_PROBLEM REQUIREMENTS:_ Everything from the line containing "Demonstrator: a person" through the final line of the material is to be restated word for word, and only that.

_DATASET CONTENT:_
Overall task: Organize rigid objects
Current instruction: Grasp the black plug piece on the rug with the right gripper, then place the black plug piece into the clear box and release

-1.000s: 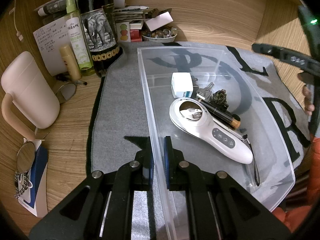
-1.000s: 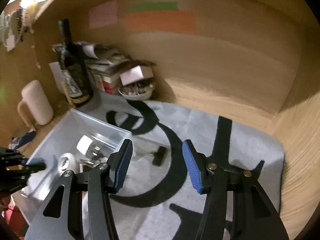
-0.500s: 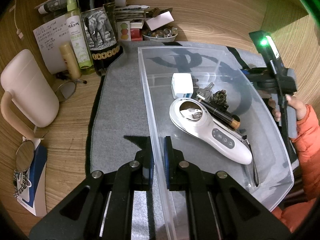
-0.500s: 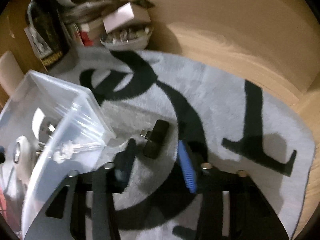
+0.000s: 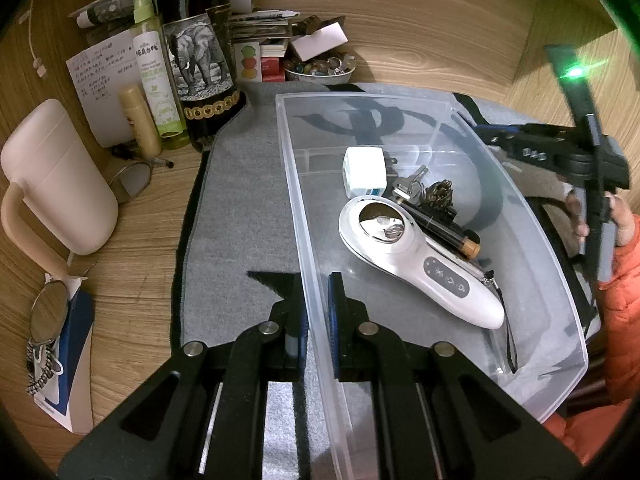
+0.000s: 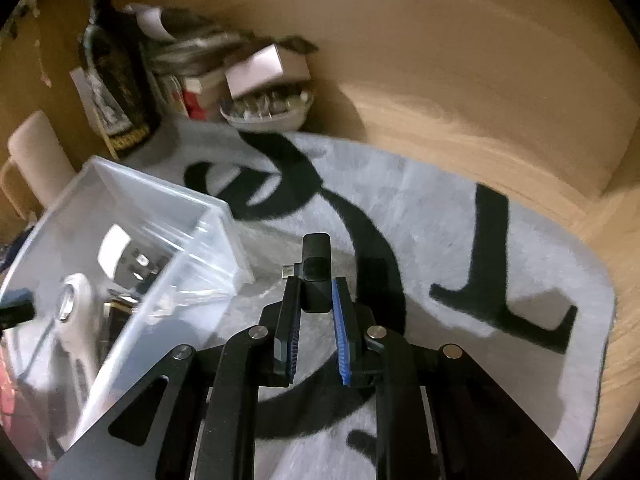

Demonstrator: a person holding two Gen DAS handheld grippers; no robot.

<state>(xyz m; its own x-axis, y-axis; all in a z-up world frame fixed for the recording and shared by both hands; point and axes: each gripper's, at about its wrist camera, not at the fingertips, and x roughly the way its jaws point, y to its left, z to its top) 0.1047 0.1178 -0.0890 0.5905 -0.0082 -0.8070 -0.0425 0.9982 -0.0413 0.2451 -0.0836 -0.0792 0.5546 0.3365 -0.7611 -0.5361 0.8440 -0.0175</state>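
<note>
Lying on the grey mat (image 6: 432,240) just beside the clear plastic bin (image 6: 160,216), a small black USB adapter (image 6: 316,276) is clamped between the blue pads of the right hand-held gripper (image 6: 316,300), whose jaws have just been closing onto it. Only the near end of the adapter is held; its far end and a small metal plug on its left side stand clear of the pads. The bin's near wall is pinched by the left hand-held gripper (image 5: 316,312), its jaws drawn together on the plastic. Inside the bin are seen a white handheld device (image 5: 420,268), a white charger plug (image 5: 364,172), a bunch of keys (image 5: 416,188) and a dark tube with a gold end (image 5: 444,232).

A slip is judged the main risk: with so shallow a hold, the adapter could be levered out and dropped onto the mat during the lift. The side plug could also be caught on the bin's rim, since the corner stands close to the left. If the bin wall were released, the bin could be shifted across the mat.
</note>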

_EXERCISE RESPONSE:_
Demonstrator: a person holding two Gen DAS handheld grippers; no robot.

<state>(xyz m; its own x-axis, y-axis; all in a z-up world frame fixed for the recording and shared by both hands; point and axes: each gripper's, at about its wrist camera, not at the fingertips, and x roughly the way its jaws point, y to its left, z to its top) 0.1047 0.1178 -0.0890 0.5905 -0.0082 -0.8070 -0.0425 0.9982 -0.0413 0.2451 -0.0836 -0.0792 0.5546 0.3365 -0.7611 -0.5361 0.8440 -0.0175</state>
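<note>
Lying on the grey mat (image 6: 432,240) just beside the clear plastic bin (image 6: 160,216), a small black USB adapter (image 6: 316,276) is clamped between the blue pads of the right hand-held gripper (image 6: 316,300), whose jaws have just been closing onto it. Only the near end of the adapter is held; its far end and a small metal plug on its left side stand clear of the pads. The bin's near wall is pinched by the left hand-held gripper (image 5: 316,312), its jaws drawn together on the plastic. Inside the bin are seen a white handheld device (image 5: 420,268), a white charger plug (image 5: 364,172), a bunch of keys (image 5: 416,188) and a dark tube with a gold end (image 5: 444,232).

A slip is judged the main risk: with so shallow a hold, the adapter could be levered out and dropped onto the mat during the lift. The side plug could also be caught on the bin's rim, since the corner stands close to the left. If the bin wall were released, the bin could be shifted across the mat.
</note>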

What the exercise required is now complete.